A volte può bastare un post – o anche un tweet – per essere licenziati; ma altre volte, invece, i dipendenti troppo “disinvolti” nel citare sui social network il datore di lavoro o i colleghi vengono “salvati” dai giudici.
Negli ultimi anni sempre più spesso l’utilizzo dei social network sui luoghi di lavoro è entrato nelle aule dei tribunali, con risultati non sempre scontati né uniformi.
Così, per il Tribunale di Busto Arsizio sono sufficienti i pochi caratteri dei tweet per ledere l’immagine del datore di lavoro e «rendere esplicito un atteggiamento di disprezzo verso l’azienda e i suoi amministratori».
Sotto la lente dei giudici finiscono gli obblighi di diligenza e fedeltà prescritti dagli articoli 2104 e 2105 del Codice civile e reinterpretati alla luce dell’attività social del lavoratore.
I toni del dipendente devono essere sempre quelli di una comunicazione non offensiva né ingiuriosa che resti nei limiti di un dialogo costruttivo.
Nel frattempo, i contratti collettivi e le policy aziendali si stanno evolvendo, prevedendo sanzioni disciplinari per le violazioni più ricorrenti commesse dai dipendenti che navigano sui social.
Il ritardo nell’addebito pesa poi sull’azienda che non potrà irrogare sanzioni se le contestazioni sono generiche.
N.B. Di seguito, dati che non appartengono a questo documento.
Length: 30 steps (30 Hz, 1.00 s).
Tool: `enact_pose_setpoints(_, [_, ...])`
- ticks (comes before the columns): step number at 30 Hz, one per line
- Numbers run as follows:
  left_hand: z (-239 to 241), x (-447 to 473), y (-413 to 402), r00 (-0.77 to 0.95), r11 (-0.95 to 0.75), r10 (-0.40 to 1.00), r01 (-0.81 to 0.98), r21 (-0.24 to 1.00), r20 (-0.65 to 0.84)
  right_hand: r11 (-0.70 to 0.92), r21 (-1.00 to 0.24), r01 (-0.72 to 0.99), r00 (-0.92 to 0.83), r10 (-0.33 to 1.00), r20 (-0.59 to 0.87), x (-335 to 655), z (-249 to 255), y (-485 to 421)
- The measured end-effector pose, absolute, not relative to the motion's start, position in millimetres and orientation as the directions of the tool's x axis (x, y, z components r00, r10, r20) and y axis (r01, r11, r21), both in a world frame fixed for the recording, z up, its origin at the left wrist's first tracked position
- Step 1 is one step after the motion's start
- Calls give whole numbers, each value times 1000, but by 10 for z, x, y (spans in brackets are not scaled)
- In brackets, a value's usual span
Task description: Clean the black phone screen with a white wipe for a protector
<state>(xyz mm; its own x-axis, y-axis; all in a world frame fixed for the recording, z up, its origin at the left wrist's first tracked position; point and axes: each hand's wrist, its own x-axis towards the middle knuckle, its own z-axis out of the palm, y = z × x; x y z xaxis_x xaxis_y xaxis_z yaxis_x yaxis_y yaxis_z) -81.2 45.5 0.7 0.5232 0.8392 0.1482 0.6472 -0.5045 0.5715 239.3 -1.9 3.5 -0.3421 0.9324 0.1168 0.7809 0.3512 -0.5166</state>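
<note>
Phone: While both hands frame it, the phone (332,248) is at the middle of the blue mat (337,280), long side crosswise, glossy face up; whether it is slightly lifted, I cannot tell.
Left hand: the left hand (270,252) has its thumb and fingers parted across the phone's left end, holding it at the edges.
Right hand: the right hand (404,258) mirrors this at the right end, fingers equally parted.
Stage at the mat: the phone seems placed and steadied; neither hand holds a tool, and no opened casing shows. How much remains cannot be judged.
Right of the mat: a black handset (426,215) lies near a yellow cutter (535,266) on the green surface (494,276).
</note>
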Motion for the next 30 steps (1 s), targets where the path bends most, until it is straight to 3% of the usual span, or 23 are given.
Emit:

Tuttavia, non c’è scampo per il dipendente che si affretta a rimuovere le tracce delle proprie navigazioni in rete durante un’ispezione dell’azienda: può essere licenziato perché il datore può effettuare verifiche sui propri computer; non si tratta di controlli a distanza ma di una verifica lecita sugli strumenti di lavoro che non deve essere ostacolata dal dipendente.